1
votes

I'm having issues with the below query in BigQuery for Google Analytics. For some reason I'm not able to count the number of users as unique, it essentially counts the number of rows so the numbers are very similar to sessions. I've also tried EXACT_COUNT_DISTINCT() but gives me the same answer.

    SELECT
  date AS Day,
  MAX(CASE
      WHEN hits.sourcePropertyInfo.sourcePropertyTrackingId CONTAINS '778****' THEN 'MUG'
      WHEN hits.sourcePropertyInfo.sourcePropertyTrackingId = 'Social' THEN 'Social'ELSE 'Website' END) AS Property,
  geoNetwork.country AS Country,
  SUM(totals.visits) AS visits,
  COUNT (DISTINCT(fullVisitorId), 1000000) AS Users,
  SUM(IFNULL(totals.newVisits,0)) AS NEW,
  (SUM(IFNULL(totals.screenviews,0))+SUM(IFNULL(totals.pageviews,0))) AS PAGEVIEWS,
  IFNULL(SUM(CASE
        WHEN totals.screenviews = 1 THEN SUM(IFNULL(totals.screenviews,0))
        ELSE 0 END)+ SUM(IFNULL(totals.bounces,0)),0) AS BOUNCES,
  SUM(CASE
      WHEN REGEXP_MATCH(hits.eventInfo.eventAction,'register$|registersuccess|new registration|account signup|registro') THEN 1
      ELSE 0 END) AS NewRegistrations,
  SUM(CASE
      WHEN REGEXP_MATCH(hits.eventInfo.eventAction, 'add to cart|add to bag|click to buy|ass to basket|comprar') OR hits.eventInfo.eventAction CONTAINS 'addtobasket::' THEN 1
      ELSE 0 END) AS ClickToBuy,
  SUM(IFNULL(totals.transactions,0)) AS Transactions,
  SUM(IFNULL(totals.transactionRevenue,0))/1000000 AS Revenue
FROM (TABLE_DATE_RANGE([****.ga_sessions_], TIMESTAMP('2017-03-15'), TIMESTAMP('2017-03-31'))),
GROUP BY
  Day,
  Country,
  geoNetwork.country,
  totals.screenviews;
1
Why are you grouping by screenviews? - Elliott Brossard
@ElliottBrossard This, i think, is the problem. I try to leave it out but it keeps forcing me to - Aaron Harris
I think the problem is that you have some nested aggregations, i.e. SUM within a SUM. If you fix that logic, the query should work. I would really recommend using standard SQL for your analysis, though. You might also be interested in the migration guide. - Elliott Brossard
thanks @elliot, will give it a go.
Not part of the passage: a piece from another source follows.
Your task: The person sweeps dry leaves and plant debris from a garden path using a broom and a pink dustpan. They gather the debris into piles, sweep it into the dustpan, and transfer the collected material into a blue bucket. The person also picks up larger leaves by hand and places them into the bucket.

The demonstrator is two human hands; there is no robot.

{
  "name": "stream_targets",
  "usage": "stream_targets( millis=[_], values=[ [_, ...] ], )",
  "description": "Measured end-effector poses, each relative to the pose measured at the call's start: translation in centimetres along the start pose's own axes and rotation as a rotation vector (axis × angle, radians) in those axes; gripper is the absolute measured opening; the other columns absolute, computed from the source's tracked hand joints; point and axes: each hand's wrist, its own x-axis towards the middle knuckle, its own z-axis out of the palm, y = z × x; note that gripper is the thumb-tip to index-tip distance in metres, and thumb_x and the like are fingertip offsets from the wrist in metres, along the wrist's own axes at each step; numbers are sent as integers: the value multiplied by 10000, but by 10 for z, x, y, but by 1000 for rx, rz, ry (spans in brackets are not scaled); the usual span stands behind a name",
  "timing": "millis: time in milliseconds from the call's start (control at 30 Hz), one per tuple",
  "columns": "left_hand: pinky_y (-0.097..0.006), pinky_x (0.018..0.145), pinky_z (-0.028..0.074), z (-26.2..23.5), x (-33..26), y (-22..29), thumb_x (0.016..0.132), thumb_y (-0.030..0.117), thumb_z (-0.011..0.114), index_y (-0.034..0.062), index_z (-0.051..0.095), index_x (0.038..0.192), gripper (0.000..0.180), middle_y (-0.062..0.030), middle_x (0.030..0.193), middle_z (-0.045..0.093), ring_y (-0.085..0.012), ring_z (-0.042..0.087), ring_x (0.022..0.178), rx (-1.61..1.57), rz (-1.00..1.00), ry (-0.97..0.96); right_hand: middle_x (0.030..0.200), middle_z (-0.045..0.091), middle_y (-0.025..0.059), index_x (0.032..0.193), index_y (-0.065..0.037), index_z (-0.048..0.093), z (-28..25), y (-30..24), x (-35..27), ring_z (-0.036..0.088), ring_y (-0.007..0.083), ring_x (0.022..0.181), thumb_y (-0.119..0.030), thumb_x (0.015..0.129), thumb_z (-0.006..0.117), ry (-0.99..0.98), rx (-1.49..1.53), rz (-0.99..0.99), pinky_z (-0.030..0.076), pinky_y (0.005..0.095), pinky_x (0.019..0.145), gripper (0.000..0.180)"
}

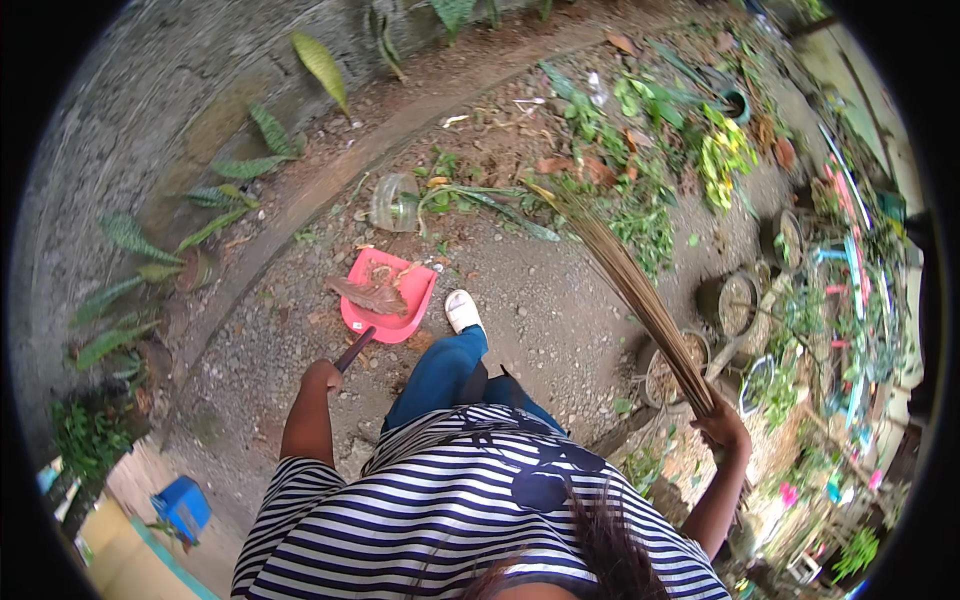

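Both apart, left hand (321, 377) grips dustpan (405, 322) and right hand (721, 424) broom (637, 290), seemingly mid-sweep, next likely needing far leaves (650, 98) drawn nearer.

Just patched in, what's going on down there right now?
The person's left hand holds the dark handle of a pink dustpan, where a big brown leaf lies, poking past its left edge. The right hand grips a stick broom, tips pointing forward; whether they touch the ground is unclear. Loose greenery litters the ground ahead.
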Motion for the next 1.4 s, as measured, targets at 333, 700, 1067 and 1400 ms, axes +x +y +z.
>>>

Would the subqueries within selects be the biggest advantage here? - Aaron Harris
A couple of others are that COUNT(DISTINCT ...) gives exact results (and is generally faster than EXACT_COUNT_DISTINCT), and that repeated field handling related to ga_sessions_ tables is a lot saner, though you may find that there is a learning curve. The Working with Arrays topic is a good introduction. - Elliott Brossard

1 Answers

2
votes

I just tested this query and it seems a bit simpler:

SELECT
date,
MAX(CASE
     WHEN hits.sourcePropertyInfo.sourcePropertyTrackingId CONTAINS '778****' THEN 'MUG'
     WHEN hits.sourcePropertyInfo.sourcePropertyTrackingId = 'Social' THEN 'Social'ELSE 'Website' END) AS Property,
geoNetwork.country AS Country,
SUM(totals.visits) AS visits,
COUNT(DISTINCT(fullVisitorId), 1000000) AS Users,
SUM(totals.newVisits) AS NEW,
SUM(totals.pageviews) AS PAGEVIEWS,
SUM(totals.bounces) AS BOUNCES,
SUM(CASE
      WHEN REGEXP_MATCH(hits.eventInfo.eventAction,'register$|registersuccess|new registration|account signup|registro') THEN 1
      ELSE 0 END) AS NewRegistrations,
SUM(CASE
      WHEN REGEXP_MATCH(hits.eventInfo.eventAction, 'add to cart|add to bag|click to buy|ass to basket|comprar|addtobasket::') THEN 1
      ELSE 0 END) AS ClickToBuy,
SUM(totals.transactions) AS Transactions,
SUM(totals.transactionRevenue) /1000000 AS Revenue
FROM (TABLE_DATE_RANGE([project_id:dataset_id.ga_sessions_], TIMESTAMP('2017-03-15'), TIMESTAMP('2017-03-31'))),
GROUP BY
date, Country

It did work in our database (not sure why you summed screenviews with pageviews though).

In Standard SQL (highly recommended that you use this version) maybe this already solves for you:

SELECT
date,
MAX(CASE
     WHEN exists(select 1 from unnest(hits) hits where regexp_contains(hits.sourcePropertyInfo.sourcePropertyTrackingId, r'778\*\*\*\*')) THEN 'MUG'
     WHEN exists(select 1 from unnest(hits) hits where hits.sourcePropertyInfo.sourcePropertyTrackingId = 'Social') THEN 'Social'ELSE 'Website' END) AS Property,
geoNetwork.country AS Country,
SUM(totals.visits) AS visits,
COUNT(DISTINCT(fullVisitorId)) AS Users,
SUM(totals.newVisits) AS new_,
SUM(totals.pageviews) AS PAGEVIEWS,
SUM(totals.bounces) AS BOUNCES,
SUM(CASE
      WHEN exists(select 1 from unnest(hits) hits where REGEXP_contains(hits.eventInfo.eventAction,'register$|registersuccess|new registration|account signup|registro')) THEN 1
      ELSE 0 END) AS NewRegistrations,
SUM(CASE
      WHEN exists(select 1 from unnest(hits) hits where REGEXP_contains(hits.eventInfo.eventAction, 'add to cart|add to bag|click to buy|ass to basket|comprar|addtobasket::')) THEN 1
      ELSE 0 END) AS ClickToBuy,
SUM(totals.transactions) AS Transactions,
SUM(totals.transactionRevenue) /1000000 AS Revenue
FROM `project_id.dataset_id.ga_sessions*`
where 1 = 1
and parse_timestamp("%Y%m%d", regexp_extract(_table_suffix, r'.*_(.*)')) between  TIMESTAMP('2017-03-15') and  TIMESTAMP('2017-03-31')
GROUP BY
date, Country